ACTION ITEM: Print every line of the listing below, starting with the line that holds "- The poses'" and going on through the line that holds "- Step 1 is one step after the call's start", both included, and print nothing else.
★ ★ ★ ★
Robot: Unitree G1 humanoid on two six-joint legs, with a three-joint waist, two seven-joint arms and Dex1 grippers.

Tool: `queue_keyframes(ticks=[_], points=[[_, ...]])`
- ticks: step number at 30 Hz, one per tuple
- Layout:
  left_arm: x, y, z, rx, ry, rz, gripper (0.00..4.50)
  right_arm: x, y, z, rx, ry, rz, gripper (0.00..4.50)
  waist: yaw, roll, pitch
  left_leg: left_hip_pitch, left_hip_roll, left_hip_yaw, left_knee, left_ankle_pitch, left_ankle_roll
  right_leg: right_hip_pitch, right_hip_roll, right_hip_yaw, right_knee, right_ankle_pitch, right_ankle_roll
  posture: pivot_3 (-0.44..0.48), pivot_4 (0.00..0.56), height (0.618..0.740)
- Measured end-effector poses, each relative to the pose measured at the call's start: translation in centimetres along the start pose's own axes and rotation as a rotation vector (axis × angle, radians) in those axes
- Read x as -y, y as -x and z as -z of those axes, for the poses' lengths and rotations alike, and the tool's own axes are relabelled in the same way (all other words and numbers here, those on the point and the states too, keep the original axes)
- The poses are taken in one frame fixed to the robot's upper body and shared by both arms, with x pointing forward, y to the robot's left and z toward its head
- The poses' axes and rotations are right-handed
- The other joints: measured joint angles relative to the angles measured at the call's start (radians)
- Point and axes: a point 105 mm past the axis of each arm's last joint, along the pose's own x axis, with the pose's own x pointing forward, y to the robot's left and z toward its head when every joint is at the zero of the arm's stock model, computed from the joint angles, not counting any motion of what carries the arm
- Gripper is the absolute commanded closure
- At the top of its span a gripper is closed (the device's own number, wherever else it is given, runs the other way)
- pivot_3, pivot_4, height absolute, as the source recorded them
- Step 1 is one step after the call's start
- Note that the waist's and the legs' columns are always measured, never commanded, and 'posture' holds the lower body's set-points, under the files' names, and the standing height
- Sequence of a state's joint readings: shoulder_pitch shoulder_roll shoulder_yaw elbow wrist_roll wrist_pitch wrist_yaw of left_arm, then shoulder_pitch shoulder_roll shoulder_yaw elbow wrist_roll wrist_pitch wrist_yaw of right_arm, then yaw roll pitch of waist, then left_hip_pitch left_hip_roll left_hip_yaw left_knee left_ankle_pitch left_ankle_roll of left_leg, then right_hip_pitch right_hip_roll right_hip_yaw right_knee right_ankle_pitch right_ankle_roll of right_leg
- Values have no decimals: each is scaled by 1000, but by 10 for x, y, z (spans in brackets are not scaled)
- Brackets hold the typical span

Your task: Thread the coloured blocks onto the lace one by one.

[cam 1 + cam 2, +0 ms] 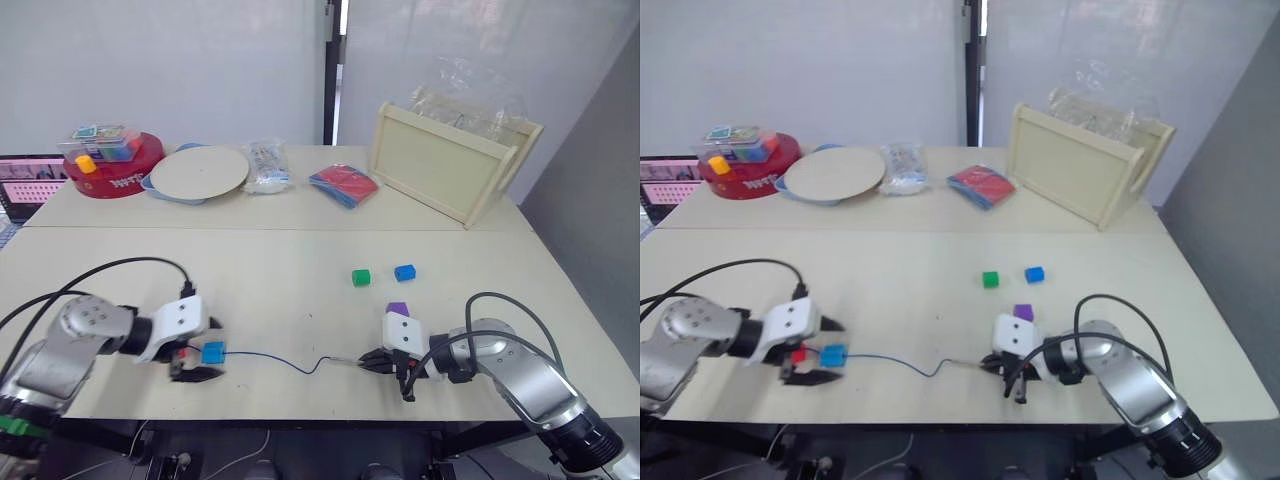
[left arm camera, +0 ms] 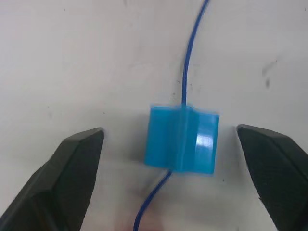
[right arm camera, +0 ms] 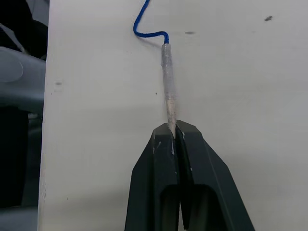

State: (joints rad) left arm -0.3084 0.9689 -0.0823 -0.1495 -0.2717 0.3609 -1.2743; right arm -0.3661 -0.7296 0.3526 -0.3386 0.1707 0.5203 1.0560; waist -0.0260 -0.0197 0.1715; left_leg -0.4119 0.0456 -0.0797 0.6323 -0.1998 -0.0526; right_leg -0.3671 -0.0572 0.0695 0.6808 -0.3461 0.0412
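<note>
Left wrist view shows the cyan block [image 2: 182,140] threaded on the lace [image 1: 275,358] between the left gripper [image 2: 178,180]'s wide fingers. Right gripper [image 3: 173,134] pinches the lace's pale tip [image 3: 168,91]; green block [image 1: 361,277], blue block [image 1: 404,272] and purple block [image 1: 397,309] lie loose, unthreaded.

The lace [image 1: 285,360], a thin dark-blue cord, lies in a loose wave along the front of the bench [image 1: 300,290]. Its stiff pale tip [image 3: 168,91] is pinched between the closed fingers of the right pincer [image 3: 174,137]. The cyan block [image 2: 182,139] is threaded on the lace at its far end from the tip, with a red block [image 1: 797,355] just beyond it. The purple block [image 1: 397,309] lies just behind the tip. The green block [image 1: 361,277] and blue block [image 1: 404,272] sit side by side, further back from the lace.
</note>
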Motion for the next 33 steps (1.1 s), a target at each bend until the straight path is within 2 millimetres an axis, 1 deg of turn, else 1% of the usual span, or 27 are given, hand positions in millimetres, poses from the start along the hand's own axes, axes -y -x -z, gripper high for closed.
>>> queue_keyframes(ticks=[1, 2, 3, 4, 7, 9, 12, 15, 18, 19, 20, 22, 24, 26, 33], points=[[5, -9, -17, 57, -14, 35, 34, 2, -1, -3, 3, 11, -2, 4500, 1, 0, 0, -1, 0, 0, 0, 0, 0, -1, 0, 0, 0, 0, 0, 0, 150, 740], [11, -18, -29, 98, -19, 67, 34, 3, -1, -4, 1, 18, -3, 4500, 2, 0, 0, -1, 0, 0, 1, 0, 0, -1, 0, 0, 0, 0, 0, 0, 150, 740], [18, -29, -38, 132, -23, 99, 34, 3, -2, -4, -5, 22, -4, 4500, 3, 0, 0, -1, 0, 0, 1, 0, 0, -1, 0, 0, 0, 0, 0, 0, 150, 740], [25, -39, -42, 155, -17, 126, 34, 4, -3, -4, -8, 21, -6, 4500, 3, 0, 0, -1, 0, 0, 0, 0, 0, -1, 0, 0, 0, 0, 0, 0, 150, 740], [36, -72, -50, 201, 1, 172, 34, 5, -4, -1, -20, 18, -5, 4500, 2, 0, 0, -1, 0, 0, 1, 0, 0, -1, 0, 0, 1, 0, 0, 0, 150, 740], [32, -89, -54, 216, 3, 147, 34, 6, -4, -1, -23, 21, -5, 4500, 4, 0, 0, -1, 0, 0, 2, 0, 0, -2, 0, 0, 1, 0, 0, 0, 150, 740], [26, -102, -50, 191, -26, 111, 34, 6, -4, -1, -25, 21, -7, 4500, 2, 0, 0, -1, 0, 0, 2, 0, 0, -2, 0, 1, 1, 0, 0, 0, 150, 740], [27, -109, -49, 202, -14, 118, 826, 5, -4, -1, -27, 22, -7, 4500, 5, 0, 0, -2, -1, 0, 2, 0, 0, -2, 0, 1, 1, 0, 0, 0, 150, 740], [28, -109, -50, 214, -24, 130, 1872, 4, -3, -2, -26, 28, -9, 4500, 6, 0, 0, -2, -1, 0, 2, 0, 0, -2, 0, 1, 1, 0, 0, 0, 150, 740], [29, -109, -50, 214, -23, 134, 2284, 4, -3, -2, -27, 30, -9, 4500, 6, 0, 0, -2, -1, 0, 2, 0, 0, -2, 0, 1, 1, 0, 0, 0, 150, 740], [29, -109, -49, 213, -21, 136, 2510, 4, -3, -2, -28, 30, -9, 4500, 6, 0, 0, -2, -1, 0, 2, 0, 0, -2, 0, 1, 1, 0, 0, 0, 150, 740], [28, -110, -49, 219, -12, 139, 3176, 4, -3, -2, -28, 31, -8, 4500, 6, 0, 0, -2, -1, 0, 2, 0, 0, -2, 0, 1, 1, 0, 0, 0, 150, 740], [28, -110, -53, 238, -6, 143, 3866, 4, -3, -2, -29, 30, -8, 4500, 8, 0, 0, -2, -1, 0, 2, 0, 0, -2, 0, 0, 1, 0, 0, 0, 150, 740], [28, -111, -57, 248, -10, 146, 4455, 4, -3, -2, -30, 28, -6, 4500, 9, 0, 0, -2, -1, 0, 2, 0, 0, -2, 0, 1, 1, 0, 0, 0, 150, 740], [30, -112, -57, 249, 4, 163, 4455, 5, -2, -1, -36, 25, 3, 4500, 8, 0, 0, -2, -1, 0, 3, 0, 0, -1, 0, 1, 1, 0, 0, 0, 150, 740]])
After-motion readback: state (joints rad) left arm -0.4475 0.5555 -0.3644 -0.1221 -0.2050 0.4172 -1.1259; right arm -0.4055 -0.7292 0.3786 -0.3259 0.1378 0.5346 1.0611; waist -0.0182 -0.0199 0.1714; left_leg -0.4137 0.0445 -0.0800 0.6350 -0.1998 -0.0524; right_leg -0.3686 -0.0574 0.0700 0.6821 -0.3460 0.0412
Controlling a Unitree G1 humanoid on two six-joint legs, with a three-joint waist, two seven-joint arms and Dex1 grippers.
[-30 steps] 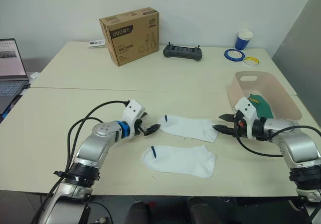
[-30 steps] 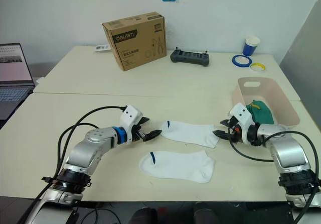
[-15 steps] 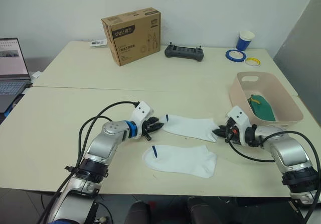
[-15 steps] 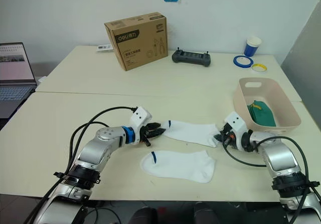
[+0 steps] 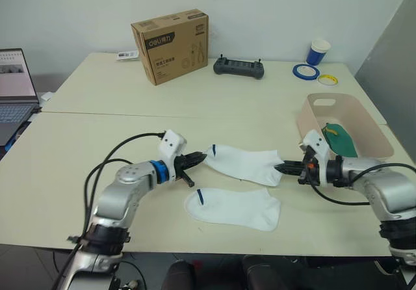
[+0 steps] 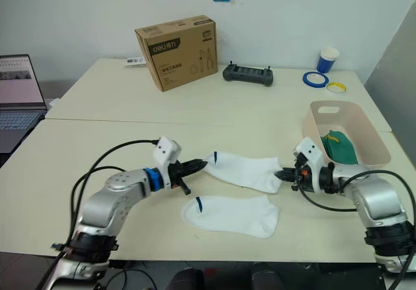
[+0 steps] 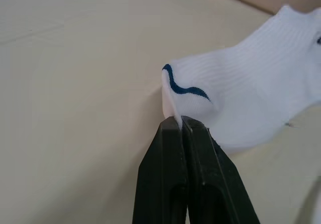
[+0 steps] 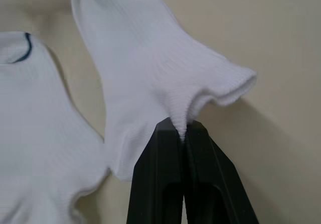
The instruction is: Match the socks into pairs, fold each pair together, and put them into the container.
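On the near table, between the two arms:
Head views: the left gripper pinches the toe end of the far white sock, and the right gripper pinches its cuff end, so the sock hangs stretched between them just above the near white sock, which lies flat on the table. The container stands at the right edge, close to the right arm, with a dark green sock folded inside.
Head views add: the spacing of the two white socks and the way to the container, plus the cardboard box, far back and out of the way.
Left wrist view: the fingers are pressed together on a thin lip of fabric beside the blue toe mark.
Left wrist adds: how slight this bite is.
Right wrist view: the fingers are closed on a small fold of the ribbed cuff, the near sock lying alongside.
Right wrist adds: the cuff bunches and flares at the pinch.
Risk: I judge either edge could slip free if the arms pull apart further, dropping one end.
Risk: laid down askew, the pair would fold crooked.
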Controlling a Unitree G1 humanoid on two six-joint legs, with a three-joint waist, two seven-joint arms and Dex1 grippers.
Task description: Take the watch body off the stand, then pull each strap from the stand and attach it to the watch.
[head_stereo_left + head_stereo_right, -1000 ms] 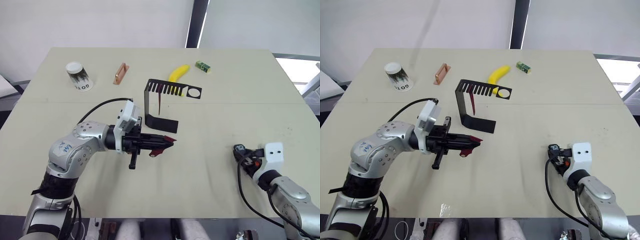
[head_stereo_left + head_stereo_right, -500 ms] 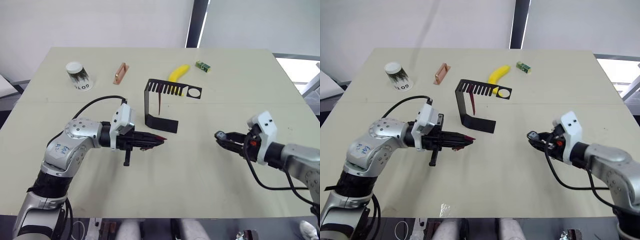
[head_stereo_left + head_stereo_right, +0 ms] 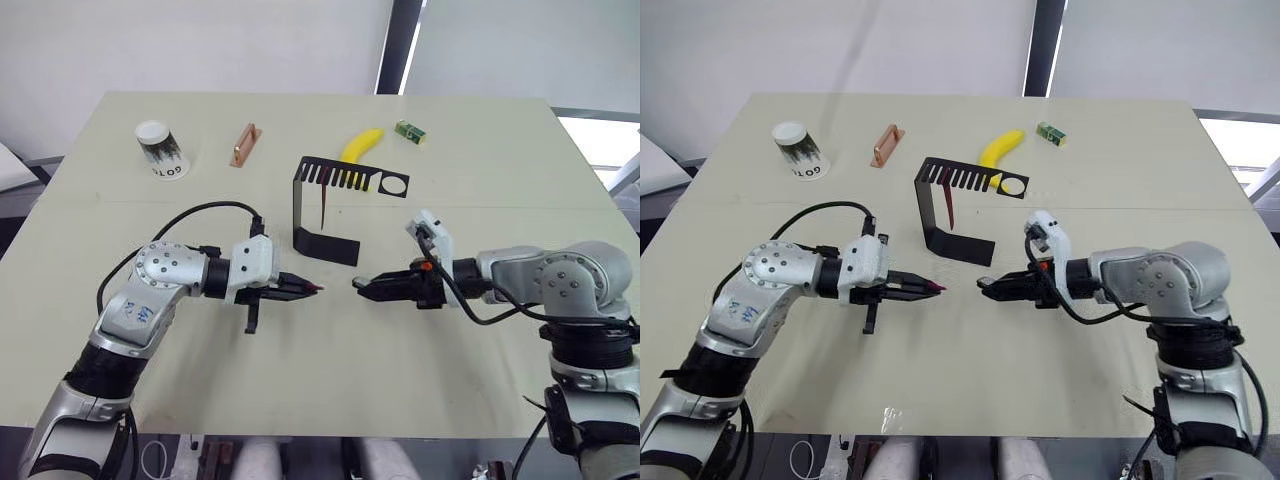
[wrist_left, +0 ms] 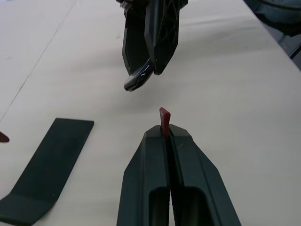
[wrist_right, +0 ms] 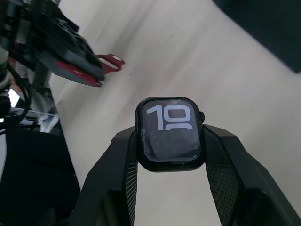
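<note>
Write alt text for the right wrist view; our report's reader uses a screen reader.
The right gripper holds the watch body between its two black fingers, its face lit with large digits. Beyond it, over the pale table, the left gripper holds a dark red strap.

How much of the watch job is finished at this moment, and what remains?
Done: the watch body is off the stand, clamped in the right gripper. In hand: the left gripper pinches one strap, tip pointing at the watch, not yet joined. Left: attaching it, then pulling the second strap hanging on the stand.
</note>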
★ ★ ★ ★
OUTPUT OF THE TASK:
- The poses' axes and rotations are right-handed
- The other joints: measured joint angles relative to the angles measured at the call's start (radians)
- Point and axes: a point 105 mm past the axis of each arm's last joint, along the pose's own x axis, with the pose's own x pointing forward, y to the robot's left and z toward its head when every joint is at the zero of the arm's stock model, computed from the joint angles, not counting any motion of what carries the arm
- Gripper is the absolute commanded closure
- At the top of its span a gripper is closed (the device's own number, wherever else it is given, runs the other way)
- pivot_3, pivot_4, height absolute, as the source recorded them
- Step 1 is one step after the call's start

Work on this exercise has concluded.